(SUPPLIED DATA Opens)

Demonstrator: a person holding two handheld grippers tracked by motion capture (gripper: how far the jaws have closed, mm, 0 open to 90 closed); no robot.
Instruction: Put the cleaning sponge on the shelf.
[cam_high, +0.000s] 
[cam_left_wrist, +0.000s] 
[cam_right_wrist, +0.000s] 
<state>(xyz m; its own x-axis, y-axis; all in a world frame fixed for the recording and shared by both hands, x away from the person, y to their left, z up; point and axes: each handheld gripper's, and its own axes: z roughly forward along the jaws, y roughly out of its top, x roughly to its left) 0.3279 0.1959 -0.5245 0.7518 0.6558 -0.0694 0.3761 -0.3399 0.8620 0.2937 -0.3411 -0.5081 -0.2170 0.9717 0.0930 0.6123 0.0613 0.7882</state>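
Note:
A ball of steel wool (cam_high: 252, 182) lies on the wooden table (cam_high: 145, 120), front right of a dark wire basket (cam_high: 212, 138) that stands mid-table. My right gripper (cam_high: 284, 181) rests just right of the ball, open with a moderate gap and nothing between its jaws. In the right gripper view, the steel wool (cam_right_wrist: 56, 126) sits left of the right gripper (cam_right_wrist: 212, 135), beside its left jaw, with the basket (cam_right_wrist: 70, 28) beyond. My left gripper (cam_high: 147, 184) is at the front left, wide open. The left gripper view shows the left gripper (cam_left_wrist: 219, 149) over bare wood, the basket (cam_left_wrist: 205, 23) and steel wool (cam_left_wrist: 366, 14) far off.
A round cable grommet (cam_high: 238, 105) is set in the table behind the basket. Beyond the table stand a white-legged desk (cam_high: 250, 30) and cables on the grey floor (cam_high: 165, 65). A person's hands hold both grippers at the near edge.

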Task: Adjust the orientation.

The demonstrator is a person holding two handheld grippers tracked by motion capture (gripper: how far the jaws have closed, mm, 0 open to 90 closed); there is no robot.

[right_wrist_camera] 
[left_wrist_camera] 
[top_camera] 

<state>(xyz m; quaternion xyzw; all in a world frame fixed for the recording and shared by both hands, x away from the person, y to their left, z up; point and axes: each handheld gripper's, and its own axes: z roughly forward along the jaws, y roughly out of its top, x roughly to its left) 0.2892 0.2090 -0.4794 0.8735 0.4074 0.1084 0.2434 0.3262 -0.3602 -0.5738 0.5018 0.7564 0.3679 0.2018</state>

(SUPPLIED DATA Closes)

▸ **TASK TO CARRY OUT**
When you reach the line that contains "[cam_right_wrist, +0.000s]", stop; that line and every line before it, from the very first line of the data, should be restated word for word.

▸ **RESULT**
Demonstrator: a person holding two handheld grippers tracked by motion capture (gripper: how far the jaws have closed, mm, 0 open to 90 closed); no robot.
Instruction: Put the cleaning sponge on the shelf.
[cam_high, +0.000s] 
[cam_left_wrist, +0.000s] 
[cam_right_wrist, +0.000s] 

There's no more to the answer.